PROBLEM DESCRIPTION:
Copy every line that holds the string "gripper" from the data below.

--

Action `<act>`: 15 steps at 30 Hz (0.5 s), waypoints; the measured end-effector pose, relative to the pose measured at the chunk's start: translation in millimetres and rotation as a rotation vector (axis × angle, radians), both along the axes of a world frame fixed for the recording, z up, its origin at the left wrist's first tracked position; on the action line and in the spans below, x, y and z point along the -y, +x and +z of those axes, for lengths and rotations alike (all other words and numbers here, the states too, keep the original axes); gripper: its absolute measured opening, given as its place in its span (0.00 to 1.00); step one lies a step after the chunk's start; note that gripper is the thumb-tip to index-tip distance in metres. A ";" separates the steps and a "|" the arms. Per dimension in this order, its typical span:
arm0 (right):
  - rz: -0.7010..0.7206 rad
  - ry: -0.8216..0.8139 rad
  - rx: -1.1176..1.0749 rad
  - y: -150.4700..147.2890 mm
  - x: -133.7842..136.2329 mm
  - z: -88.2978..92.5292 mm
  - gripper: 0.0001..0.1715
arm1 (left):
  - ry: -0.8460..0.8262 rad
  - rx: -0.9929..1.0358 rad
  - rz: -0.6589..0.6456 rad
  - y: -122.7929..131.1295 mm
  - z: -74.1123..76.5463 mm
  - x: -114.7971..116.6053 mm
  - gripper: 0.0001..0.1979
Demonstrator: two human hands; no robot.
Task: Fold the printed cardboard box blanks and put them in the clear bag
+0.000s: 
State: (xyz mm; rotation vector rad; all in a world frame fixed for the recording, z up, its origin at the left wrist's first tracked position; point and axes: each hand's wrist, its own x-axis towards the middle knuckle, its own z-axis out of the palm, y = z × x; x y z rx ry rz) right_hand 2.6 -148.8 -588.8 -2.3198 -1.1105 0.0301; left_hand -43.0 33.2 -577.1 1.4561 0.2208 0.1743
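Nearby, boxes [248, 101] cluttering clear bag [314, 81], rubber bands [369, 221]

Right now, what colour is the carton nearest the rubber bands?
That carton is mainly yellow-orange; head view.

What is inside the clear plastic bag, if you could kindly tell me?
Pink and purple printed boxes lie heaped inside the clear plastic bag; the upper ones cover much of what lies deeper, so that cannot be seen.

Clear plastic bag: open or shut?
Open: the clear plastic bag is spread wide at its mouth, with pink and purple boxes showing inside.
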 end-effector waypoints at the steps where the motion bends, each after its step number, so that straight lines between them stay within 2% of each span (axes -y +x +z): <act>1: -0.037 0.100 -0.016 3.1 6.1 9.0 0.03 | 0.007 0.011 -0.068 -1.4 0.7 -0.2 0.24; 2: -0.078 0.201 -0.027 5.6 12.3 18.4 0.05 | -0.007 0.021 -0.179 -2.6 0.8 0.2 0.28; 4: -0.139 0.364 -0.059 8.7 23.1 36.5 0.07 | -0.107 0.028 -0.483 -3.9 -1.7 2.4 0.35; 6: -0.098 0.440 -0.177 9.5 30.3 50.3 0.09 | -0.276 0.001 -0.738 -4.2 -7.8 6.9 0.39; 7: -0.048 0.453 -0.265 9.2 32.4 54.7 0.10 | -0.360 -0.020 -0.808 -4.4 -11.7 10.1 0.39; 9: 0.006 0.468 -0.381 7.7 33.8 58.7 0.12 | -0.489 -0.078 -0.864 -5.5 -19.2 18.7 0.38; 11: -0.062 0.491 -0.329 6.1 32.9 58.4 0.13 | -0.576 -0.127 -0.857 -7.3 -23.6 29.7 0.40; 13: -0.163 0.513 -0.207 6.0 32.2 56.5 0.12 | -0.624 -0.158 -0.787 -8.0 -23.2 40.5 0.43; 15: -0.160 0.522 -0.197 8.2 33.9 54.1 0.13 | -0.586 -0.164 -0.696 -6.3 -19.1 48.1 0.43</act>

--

RESPONSE:
Action `<act>`: 15 steps at 30 Hz (0.5 s), waypoints; the measured end-effector pose, relative to the pose measured at the chunk's start: translation in millimetres and rotation as a rotation vector (axis × angle, radians), both along the axes of a world frame fixed for the recording, z up, its origin at the left wrist's first tracked position; on the action line and in the spans below, x, y and z point along the -y, +x and +z of those axes, for lengths and rotations alike (all other words and numbers here, the states too, keep the original axes); gripper: its absolute measured opening, given as its place in its span (0.00 to 1.00); step one lies a step after the chunk's start; note that gripper is the thumb-tip to index-tip distance in metres. A ";" separates the steps and a "|" the arms. Per dimension in this order, its typical span:
  - gripper: 0.0001..0.1715
  - gripper: 0.0001..0.1979

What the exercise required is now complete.